WHAT THE EXERCISE ASKS: Go through the data below and transcribe it exactly. Omit the images.

DATA EXTRACT:
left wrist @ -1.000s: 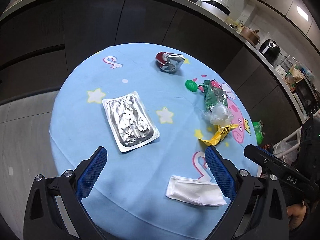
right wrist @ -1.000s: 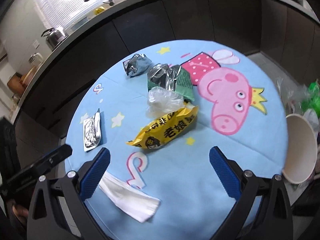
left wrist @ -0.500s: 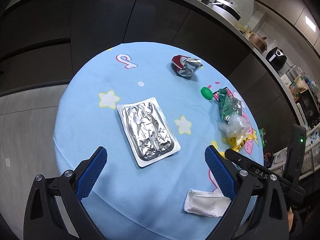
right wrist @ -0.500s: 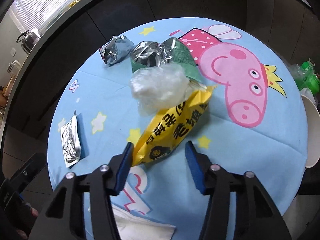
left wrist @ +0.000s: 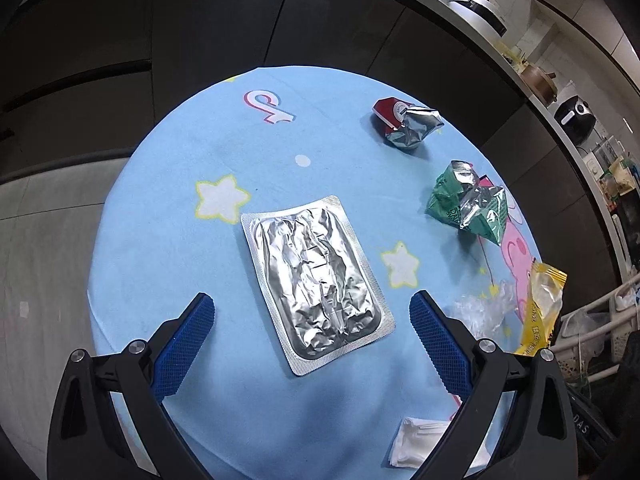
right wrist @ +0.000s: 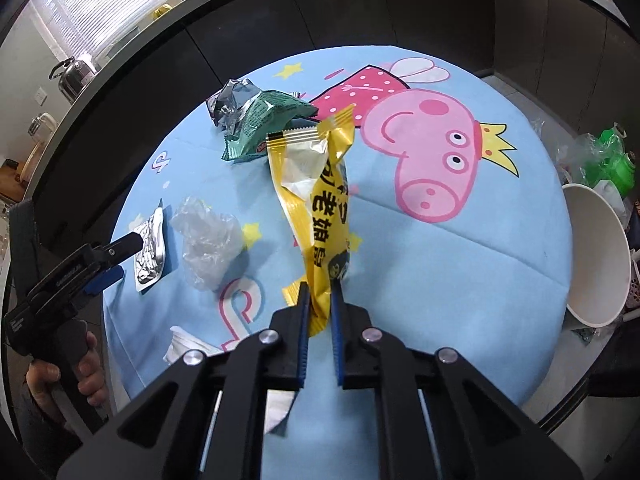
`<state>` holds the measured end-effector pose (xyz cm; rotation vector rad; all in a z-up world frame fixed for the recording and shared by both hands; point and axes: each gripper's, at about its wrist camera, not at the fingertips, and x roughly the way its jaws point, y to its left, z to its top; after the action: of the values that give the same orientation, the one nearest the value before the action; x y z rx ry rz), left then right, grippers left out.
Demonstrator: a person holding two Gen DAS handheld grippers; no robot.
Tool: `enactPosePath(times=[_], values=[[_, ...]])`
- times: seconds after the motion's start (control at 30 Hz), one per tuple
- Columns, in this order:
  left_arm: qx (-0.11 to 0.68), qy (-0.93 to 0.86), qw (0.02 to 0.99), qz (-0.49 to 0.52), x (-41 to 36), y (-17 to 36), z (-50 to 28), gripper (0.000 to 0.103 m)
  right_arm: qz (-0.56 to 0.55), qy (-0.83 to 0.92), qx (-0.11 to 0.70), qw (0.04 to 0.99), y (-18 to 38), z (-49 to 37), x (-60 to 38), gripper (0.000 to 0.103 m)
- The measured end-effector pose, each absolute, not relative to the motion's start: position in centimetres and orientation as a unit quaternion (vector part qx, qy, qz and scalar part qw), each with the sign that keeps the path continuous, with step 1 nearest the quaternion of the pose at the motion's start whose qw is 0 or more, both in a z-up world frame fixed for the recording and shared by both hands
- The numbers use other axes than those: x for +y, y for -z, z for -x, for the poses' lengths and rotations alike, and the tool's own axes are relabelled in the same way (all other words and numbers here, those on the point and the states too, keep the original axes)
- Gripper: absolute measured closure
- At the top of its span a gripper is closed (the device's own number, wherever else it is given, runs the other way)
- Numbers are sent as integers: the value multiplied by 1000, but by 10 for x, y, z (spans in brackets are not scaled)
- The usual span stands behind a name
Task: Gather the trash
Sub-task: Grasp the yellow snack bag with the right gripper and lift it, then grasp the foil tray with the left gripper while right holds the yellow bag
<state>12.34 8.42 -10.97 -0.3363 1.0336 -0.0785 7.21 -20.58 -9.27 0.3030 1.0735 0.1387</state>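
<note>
Yellow wrapper (right wrist: 320, 216), thin and light, is pinched at its lower end by the right gripper (right wrist: 319, 304), whose jaws have just closed. Left gripper (left wrist: 312, 340) stands spread; the stiff foil pack (left wrist: 316, 284), at its twelve o'clock, is best taken by an edge.

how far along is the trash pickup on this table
Nothing looks cleared yet. In hand: the right claw, jaws just closed, pinches the yellow wrapper. Left: the foil pack between the open left claw fingers, green bag, red-silver wrapper, clear plastic, tissue.
</note>
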Motion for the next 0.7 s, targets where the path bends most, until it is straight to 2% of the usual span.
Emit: enactPosePath(times=[0.23,0.37,0.63,0.7], values=[[495,29,856,145,82,114,-134,10,-153,-65,504,848,89,-66,-209,92],[497,21,857,135,81,116,-142,14,-156,-67,503,847,90,-66,-211,92],[504,23,855,121,67,117,-149,14,-160,-69,500,848,89,-64,-211,92],[504,14,858,97,62,118,-148,20,-161,-70,499,849,88,-63,-212,92]])
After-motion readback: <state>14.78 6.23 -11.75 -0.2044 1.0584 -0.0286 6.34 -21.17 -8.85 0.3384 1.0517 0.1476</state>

TASK RESULT:
left wrist @ -1.000s: 
right wrist @ -1.000s: 
left wrist @ -0.500s: 
right wrist @ -0.500s: 
left wrist @ +0.000s: 
right wrist @ +0.000s: 
`<state>` holds the measured end-effector pose (xyz cm; rotation vector rad; all in a z-up world frame fixed for the recording and shared by both hands; point and axes: each gripper's, at about its wrist camera, not at the fingertips, and x roughly the way its jaws point, y to its left, z to its top; after the action: of the values that give the same orientation, the one nearest the value before the action; x y z rx ry rz), left then right, grippers left out.
Demonstrator: a person holding two Gen DAS handheld grippers; no robot.
Tool: `enactPosePath(times=[_], values=[[_, ...]])`
- times: seconds after the motion's start (control at 30 Hz), one per tuple
- Columns, in this order:
  left_arm: qx (-0.11 to 0.68), qy (-0.93 to 0.86), qw (0.02 to 0.99), qz (-0.49 to 0.52), x (-41 to 36), y (-17 to 36), z (-50 to 28), gripper (0.000 to 0.103 m)
  right_arm: qz (-0.56 to 0.55), qy (-0.83 to 0.92), qx (-0.11 to 0.70), qw (0.04 to 0.99), y (-18 to 38), z (-49 to 37), x (-60 to 38), gripper (0.000 to 0.103 m)
- The measured end-effector pose, each absolute, not relative to the motion's start: position in centimetres and orientation as a unit quaternion (vector part qx, qy, qz and scalar part qw), each with the sign that keeps the path continuous, with step 1 nearest the quaternion of the pose at the motion's start whose qw is 0 or more, both in a z-up world frame fixed for the recording and shared by both hands
- The numbers use other axes than those: x for +y, y for -z, z for -x, for the poses' lengths and rotations alike, and the tool's own axes are relabelled in the same way (all other words and numbers here, those on the point and the states too, keep the original axes)
- Gripper: absolute measured closure
- At the top of its span a gripper is closed (the device's own number, wherever else it is given, runs the other way)
- Numbers are sent as integers: the value multiplied by 1000, but by 10 for x, y, z (spans in brackets are not scaled)
- The usual span stands behind a name
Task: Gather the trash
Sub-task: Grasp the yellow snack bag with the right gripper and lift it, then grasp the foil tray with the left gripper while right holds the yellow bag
<state>12.34 8.42 -10.97 -0.3363 1.0336 -0.0785 7.21 -20.58 -9.27 0.3030 1.0735 0.1387</state>
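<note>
Yellow wrapper (right wrist: 320, 216), thin and light, is pinched at its lower end by the right gripper (right wrist: 319, 304), whose jaws have just closed. Left gripper (left wrist: 312, 340) stands spread; the stiff foil pack (left wrist: 316, 284), at its twelve o'clock, is best taken by an edge.

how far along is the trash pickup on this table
Nothing looks cleared yet. In hand: the right claw, jaws just closed, pinches the yellow wrapper. Left: the foil pack between the open left claw fingers, green bag, red-silver wrapper, clear plastic, tissue.
</note>
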Motion for the next 0.7 s, targets where the path bends most, until it is straight to 2% of the usual span.
Emit: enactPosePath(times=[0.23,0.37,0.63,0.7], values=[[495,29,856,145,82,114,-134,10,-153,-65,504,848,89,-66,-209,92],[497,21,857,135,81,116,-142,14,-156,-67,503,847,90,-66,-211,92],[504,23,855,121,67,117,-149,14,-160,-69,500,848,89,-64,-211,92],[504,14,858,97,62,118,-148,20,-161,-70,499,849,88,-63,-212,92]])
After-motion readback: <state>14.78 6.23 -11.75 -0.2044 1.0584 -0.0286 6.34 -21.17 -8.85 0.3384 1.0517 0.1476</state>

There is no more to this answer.